The job is to find each line in the entries holding the string "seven" and copy that line.

#### Dataset content

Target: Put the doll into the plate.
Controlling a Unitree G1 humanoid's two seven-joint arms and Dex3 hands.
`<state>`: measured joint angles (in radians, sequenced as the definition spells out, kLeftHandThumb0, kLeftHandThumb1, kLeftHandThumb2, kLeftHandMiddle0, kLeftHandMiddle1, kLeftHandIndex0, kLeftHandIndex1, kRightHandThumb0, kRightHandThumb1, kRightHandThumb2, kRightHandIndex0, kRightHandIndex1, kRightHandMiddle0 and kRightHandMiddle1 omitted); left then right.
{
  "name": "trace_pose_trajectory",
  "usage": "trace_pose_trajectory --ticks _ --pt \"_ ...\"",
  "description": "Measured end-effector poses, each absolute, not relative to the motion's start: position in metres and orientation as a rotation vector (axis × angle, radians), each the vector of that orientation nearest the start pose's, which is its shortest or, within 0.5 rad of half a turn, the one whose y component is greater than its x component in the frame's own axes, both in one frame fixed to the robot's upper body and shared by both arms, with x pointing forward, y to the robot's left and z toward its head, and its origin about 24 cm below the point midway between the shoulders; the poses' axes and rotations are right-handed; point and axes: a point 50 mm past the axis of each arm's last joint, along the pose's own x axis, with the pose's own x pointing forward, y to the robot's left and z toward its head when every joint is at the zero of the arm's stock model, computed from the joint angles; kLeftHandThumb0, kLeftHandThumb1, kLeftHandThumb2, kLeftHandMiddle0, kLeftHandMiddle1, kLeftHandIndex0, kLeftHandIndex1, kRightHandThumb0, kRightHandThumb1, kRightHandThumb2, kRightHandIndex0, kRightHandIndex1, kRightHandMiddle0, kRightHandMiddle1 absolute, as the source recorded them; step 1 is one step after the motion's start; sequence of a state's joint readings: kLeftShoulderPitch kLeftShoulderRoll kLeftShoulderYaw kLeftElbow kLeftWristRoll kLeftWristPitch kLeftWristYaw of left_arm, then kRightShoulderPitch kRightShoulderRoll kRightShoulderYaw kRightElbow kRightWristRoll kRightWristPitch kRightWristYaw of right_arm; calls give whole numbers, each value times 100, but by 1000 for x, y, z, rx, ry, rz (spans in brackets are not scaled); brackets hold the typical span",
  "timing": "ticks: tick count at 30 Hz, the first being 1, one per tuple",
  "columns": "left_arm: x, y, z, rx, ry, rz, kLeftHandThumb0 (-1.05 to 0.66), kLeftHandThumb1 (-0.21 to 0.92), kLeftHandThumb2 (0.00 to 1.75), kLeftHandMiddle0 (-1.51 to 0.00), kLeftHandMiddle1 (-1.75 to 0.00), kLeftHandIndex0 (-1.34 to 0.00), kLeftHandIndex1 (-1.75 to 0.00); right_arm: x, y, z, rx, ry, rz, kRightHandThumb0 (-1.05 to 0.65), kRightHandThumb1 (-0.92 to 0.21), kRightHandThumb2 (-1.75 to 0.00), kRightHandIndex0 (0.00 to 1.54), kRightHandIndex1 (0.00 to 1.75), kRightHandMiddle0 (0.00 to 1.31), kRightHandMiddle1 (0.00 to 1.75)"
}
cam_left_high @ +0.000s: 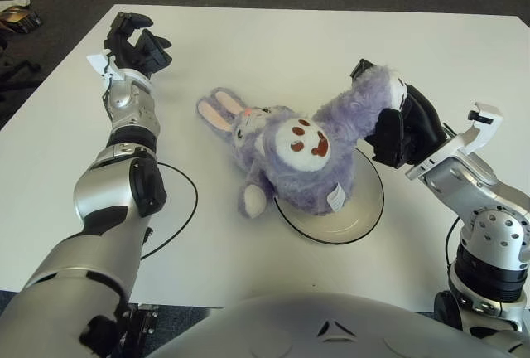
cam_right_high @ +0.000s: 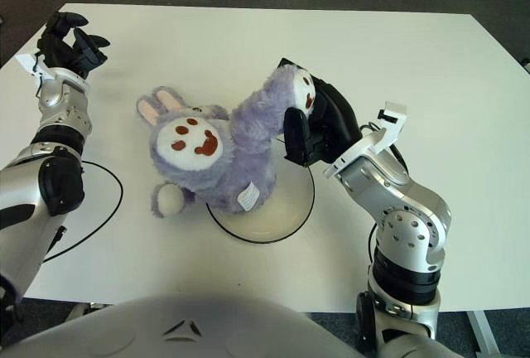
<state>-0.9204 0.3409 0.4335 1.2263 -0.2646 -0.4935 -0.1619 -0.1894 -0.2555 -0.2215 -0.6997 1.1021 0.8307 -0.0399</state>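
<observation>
A purple plush bunny doll (cam_left_high: 290, 163) with pink-lined ears lies on its side on the white table. Its body overlaps the left part of a shallow white plate (cam_left_high: 356, 209) with a dark rim. One of its legs sticks up to the right, and my right hand (cam_left_high: 399, 122) is shut on that leg just above the plate's far right edge. The doll's head and ears (cam_left_high: 217, 109) lie off the plate to the left. My left hand (cam_left_high: 137, 43) shows at the table's far left, fingers spread, holding nothing.
A black cable loop (cam_left_high: 178, 209) lies on the table beside my left forearm. The table's left edge (cam_left_high: 58, 68) drops to dark floor, where small objects (cam_left_high: 16, 16) lie.
</observation>
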Motion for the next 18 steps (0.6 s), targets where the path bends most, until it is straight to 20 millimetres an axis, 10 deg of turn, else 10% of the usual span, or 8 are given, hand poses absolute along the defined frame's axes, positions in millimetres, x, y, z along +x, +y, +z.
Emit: trace_pose_trajectory --ticks 18 --pt "379 251 121 -135 -279 203 -1 25 141 -55 -175 -54 -175 225 -152 203 468 -44 518 0 -23 -129 84 133 50 175"
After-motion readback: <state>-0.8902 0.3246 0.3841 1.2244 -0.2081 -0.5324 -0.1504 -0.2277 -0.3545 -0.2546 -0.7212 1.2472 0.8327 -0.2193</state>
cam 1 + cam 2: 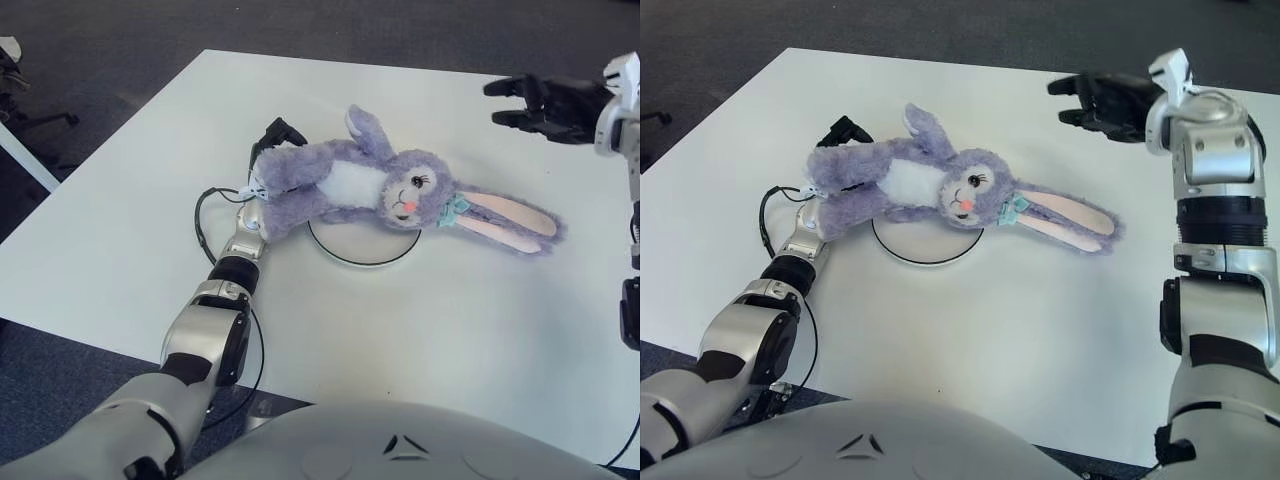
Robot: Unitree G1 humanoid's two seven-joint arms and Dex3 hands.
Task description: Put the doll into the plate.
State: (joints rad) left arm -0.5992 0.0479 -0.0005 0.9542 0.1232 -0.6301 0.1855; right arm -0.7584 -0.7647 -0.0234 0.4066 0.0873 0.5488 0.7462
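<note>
Left eye view: the purple rabbit doll (365,185) lies on its back across the white plate (362,247) on the white table (130,220). Its head and belly cover the plate's far half, while its long pink-lined ears (505,222) trail off toward the right onto the table. The left hand (268,150) sits at the doll's leg end, left of the plate, mostly hidden beneath the plush; its fingers close around the legs. The right hand (545,103) hovers apart near the table's far right edge, fingers loosely spread, holding nothing.
</note>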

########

Exercise output:
Controlling a Unitree G1 humanoid's two seven-joint arms and Dex3 hands.
Robot: Unitree G1 humanoid's two seven-joint arms and Dex3 hands.

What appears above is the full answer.